THE TASK => Please transcribe exactly, and only, the lines of the data below between the line holding "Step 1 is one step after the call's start" and the line holding "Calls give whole", inclusive.

------------

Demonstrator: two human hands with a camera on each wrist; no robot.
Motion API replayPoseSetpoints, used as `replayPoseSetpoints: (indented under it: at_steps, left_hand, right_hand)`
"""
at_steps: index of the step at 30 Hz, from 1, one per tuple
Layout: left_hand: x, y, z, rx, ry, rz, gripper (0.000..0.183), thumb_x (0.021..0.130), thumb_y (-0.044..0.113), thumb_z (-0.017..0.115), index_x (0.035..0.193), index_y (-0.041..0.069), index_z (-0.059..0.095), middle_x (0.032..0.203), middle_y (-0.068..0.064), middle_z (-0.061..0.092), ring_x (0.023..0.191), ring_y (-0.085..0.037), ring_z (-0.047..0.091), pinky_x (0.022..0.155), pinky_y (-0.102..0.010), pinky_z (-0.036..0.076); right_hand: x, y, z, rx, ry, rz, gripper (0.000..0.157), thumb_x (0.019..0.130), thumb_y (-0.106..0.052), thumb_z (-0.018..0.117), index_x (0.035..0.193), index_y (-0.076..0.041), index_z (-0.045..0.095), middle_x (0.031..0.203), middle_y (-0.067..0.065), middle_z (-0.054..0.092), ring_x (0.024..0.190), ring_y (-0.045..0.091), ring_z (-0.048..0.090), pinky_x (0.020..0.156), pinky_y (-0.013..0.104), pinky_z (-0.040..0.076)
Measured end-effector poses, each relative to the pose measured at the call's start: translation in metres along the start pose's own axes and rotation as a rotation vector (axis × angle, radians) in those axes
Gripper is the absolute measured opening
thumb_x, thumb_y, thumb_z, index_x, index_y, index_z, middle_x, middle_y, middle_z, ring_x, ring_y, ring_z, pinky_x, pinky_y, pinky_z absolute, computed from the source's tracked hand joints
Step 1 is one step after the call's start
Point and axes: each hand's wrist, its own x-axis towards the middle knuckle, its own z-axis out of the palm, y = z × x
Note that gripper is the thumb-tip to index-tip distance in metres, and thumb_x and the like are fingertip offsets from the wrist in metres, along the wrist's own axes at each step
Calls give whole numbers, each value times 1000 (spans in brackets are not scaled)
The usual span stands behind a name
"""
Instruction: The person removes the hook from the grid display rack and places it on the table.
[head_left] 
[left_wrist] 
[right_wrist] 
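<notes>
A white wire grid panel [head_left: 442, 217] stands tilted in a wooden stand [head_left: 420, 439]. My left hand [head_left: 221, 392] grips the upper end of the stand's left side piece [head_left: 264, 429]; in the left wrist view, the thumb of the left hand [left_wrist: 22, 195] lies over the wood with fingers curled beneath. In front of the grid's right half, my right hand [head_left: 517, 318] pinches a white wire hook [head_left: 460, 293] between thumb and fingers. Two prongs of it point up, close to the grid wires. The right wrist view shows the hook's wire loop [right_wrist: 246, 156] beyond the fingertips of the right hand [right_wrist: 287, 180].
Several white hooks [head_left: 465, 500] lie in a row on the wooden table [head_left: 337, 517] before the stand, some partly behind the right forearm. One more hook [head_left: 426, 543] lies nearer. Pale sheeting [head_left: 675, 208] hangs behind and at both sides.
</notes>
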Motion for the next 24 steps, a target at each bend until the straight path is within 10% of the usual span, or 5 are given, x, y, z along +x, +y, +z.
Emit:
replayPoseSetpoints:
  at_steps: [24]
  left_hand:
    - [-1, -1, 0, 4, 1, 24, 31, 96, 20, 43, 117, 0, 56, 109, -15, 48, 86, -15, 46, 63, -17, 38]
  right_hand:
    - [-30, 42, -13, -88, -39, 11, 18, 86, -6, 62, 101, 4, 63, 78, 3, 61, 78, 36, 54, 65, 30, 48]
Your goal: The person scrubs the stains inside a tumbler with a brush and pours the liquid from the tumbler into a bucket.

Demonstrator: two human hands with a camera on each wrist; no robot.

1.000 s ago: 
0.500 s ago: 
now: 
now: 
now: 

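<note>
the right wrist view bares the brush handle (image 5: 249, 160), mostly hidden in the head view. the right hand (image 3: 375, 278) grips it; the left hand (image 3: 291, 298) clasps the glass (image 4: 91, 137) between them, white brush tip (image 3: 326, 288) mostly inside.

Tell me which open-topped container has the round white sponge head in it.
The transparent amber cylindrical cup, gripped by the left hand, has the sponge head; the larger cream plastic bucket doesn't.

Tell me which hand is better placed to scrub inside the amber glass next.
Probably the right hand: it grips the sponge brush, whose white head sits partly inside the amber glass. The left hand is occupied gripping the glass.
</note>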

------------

ANSWER SPACE =>
Step 1 is one step after the call's start
Point and axes: each hand's wrist, its own x-axis towards the middle knuckle, its own z-axis out of the palm, y = z × x
Note that gripper is the thumb-tip to index-tip distance in metres, and thumb_x and the like are fingertip offsets from the wrist in metres, along the wrist's own axes at each step
Calls give whole numbers, each value times 1000 (spans in brackets are not scaled)

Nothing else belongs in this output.